■ WHAT TO WORK ON: Your answer should be only the lines below from the one with "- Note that" to the one with "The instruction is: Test", repeated exactly, ends included.

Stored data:
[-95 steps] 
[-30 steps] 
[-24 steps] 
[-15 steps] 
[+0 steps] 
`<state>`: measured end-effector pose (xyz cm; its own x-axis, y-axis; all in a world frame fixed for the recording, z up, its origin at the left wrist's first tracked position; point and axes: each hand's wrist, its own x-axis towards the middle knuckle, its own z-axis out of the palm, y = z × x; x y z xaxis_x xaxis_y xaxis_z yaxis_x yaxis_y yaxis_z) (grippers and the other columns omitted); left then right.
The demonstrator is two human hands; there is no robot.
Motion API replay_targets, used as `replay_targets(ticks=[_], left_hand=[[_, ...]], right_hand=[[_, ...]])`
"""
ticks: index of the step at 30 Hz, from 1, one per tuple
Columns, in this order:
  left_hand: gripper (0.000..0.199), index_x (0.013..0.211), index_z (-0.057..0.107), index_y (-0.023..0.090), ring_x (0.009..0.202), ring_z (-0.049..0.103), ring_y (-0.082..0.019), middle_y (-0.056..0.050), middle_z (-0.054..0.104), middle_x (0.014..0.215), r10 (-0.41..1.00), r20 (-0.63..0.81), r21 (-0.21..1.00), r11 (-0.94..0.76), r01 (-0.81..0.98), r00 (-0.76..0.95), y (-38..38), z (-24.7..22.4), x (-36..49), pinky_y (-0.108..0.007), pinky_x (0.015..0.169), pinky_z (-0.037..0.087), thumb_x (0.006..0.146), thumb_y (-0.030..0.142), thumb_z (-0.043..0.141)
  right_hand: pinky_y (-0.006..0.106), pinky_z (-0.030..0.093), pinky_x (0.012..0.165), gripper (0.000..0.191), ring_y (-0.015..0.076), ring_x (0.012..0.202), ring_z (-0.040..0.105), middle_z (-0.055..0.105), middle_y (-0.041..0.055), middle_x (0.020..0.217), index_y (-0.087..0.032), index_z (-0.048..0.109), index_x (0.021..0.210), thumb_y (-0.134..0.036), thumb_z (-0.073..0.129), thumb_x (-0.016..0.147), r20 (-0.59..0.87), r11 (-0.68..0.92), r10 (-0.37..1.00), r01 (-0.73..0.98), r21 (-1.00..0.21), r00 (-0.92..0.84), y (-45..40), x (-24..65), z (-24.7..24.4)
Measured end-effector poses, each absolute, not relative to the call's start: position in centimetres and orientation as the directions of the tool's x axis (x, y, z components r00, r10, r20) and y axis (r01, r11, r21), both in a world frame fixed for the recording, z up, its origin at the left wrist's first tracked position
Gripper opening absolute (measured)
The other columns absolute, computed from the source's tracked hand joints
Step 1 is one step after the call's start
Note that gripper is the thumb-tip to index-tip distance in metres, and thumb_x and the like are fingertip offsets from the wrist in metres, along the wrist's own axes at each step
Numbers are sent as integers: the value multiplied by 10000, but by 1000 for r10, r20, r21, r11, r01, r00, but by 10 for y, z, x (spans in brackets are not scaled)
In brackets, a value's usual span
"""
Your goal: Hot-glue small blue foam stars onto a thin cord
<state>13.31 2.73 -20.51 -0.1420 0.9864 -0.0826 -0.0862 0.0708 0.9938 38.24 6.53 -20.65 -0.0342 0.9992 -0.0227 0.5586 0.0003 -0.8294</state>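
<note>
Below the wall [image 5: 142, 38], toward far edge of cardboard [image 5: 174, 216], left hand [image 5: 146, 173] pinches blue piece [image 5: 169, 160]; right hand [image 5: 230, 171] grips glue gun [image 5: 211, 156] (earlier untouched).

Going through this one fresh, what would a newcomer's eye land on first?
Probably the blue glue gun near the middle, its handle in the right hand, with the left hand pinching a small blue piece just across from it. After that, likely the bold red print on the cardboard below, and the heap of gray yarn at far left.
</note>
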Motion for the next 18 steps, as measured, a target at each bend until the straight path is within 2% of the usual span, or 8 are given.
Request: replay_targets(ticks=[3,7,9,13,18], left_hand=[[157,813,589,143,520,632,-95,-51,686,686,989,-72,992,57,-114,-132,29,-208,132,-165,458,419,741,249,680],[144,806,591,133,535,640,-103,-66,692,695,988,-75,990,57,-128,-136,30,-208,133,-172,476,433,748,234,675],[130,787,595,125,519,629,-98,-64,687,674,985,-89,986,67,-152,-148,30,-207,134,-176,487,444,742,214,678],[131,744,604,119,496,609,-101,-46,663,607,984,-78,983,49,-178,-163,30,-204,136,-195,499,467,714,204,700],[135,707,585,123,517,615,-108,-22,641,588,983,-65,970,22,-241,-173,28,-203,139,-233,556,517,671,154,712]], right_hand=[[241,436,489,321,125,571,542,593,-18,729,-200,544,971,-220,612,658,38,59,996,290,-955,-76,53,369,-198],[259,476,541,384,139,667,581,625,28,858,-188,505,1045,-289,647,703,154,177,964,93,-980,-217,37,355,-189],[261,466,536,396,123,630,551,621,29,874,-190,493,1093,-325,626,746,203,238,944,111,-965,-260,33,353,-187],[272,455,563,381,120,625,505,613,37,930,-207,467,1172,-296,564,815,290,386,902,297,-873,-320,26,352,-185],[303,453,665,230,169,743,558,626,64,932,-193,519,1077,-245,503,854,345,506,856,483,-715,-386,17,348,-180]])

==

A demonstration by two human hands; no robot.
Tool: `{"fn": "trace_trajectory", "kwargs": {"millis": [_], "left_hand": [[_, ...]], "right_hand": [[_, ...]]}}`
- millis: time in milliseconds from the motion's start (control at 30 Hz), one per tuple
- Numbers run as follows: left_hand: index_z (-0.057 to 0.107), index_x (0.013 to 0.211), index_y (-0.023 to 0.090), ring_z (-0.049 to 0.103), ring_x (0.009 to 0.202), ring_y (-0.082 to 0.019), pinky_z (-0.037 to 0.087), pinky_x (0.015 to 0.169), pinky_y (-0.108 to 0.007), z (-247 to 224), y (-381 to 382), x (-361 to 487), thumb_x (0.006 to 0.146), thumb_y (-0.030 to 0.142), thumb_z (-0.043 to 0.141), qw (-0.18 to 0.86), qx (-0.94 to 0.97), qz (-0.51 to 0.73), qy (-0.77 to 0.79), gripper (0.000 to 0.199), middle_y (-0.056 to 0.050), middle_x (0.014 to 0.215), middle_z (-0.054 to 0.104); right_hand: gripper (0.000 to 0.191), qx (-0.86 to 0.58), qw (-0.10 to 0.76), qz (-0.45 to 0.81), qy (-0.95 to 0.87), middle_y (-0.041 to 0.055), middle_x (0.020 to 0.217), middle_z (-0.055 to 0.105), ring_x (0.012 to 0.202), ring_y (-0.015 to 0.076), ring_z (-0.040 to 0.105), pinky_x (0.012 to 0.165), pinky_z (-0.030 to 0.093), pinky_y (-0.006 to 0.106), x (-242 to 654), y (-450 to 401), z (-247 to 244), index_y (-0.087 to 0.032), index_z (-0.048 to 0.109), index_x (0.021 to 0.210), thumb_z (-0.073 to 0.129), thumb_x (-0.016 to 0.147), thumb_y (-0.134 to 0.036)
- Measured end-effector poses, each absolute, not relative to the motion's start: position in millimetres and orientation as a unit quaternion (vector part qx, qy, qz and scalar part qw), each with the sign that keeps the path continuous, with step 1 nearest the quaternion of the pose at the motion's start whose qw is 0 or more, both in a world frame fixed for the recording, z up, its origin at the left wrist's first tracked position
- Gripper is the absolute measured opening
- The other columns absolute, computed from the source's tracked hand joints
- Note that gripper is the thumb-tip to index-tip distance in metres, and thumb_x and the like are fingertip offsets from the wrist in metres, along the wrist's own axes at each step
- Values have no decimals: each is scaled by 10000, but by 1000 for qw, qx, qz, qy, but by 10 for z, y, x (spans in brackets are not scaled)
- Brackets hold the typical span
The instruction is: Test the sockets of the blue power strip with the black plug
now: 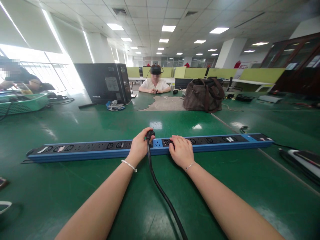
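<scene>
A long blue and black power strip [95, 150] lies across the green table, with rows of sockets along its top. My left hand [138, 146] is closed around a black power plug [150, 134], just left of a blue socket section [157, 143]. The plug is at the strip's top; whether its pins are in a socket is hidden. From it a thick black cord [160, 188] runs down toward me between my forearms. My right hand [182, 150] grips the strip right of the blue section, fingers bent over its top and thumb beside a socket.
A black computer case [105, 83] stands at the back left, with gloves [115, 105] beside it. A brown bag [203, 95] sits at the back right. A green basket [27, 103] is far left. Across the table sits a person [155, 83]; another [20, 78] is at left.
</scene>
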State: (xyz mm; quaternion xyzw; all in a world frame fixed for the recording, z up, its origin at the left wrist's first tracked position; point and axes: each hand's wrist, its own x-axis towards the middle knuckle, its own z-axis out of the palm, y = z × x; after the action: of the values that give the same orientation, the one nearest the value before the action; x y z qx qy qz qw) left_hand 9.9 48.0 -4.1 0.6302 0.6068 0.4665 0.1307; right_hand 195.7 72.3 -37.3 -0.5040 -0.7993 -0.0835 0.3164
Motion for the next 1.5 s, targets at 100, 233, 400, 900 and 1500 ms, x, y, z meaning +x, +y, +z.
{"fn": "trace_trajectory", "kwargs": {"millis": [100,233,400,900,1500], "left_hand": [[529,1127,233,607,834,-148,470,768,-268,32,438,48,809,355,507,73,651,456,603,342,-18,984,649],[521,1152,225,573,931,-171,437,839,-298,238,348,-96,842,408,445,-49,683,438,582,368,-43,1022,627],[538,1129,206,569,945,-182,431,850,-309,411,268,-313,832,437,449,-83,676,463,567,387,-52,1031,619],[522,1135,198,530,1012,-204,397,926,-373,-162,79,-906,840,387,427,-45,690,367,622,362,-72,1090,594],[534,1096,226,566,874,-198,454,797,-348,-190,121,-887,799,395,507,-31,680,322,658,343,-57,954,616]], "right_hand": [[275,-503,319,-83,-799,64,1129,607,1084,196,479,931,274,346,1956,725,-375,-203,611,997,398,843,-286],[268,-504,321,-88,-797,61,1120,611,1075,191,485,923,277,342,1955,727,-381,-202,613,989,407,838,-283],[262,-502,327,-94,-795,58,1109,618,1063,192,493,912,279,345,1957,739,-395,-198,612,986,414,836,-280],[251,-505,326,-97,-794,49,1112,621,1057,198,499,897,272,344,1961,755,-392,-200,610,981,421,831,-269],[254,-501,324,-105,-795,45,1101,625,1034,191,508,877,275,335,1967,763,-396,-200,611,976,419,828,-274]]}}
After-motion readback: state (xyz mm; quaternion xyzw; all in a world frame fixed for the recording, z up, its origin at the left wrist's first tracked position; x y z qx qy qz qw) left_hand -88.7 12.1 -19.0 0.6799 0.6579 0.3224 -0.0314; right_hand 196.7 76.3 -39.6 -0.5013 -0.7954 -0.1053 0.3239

■ EXPECTED ANSWER:
- Note that gripper is the thumb-tip to index-tip distance in metres, and thumb_x and the like are fingertip offsets from the wrist in metres, along the wrist's own axes at each step
- Values have no decimals: each is scaled by 10000, but by 1000 for qw, qx, qz, qy, but by 10 for z, y, x (spans in brackets are not scaled)
- Brackets hold the typical span
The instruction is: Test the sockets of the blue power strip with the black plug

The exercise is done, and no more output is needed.